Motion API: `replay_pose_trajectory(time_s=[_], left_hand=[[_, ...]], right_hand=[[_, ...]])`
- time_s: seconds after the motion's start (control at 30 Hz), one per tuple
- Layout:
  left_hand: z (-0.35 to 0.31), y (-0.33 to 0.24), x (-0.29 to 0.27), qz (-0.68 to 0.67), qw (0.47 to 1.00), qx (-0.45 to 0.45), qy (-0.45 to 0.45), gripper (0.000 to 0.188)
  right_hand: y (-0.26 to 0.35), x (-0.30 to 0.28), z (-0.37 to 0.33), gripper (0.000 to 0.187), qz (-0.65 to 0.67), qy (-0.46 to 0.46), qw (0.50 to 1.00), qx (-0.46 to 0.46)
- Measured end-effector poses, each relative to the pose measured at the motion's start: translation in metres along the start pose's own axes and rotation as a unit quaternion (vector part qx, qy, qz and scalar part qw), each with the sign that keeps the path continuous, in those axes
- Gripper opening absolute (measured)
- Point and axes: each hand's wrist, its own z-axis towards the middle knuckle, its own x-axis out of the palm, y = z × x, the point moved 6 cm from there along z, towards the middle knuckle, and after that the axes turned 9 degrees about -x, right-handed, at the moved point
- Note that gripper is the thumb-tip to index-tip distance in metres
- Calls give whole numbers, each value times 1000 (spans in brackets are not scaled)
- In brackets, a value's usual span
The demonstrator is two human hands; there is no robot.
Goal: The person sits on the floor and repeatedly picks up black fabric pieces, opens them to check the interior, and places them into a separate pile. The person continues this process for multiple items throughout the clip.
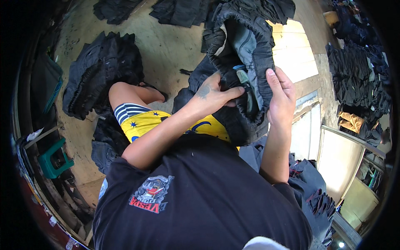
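The only legible lettering is showing in a print (152, 193) on the person's black T-shirt (225, 196), toward the shirt's left side, inward of the sleeve. Large red capitals are slanting along the print's lower edge, and smaller pale capitals are standing just above them, beneath grey and red artwork. A pale blue patch (103, 188) is sitting at the left sleeve's edge, showing nothing readable.

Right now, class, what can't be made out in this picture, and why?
In the head view:
Left hand: some fingertips, hidden by the dark garment.
Upper-left clothes: cut off by the top edge.
Far-right clothes: many separate pieces, too small and dim.
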Motion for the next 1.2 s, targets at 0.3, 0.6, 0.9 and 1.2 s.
replay_pose_trajectory(time_s=[0.3, 0.6, 0.9, 1.2], left_hand=[[6, 14, -4, 41, 998, 43, 23, 43], [-16, -8, -42, -337, 938, 12, -74, 37], [-124, -242, -220, 88, 888, 344, -291, 41], [-241, -314, -346, 600, 582, 345, -427, 44]], right_hand=[[-6, -25, -8, 34, 5, -109, 994, -31], [20, 84, -47, 34, -222, 295, 922, -117], [33, 91, -39, 32, -215, 280, 914, -198], [-14, 55, -39, 28, -290, 256, 915, -112]])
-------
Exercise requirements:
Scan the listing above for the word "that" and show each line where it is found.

Exercise result:
- Measured end-effector poses, each relative to the pose measured at the motion's start: translation in metres along the start pose's own axes and rotation as a unit quaternion (vector part qx, qy, qz and scalar part qw), each with the sign that keeps the path continuous, in those axes
- Point and axes: each hand's wrist, its own z-axis towards the middle knuckle, its own x-axis out of the palm, y = z × x, the point moved 6 cm from there along z, towards the middle knuckle, and after that the axes turned 9 degrees about -x, right-handed, at the moved point
- Note that gripper is the thumb-tip to index-tip distance in metres

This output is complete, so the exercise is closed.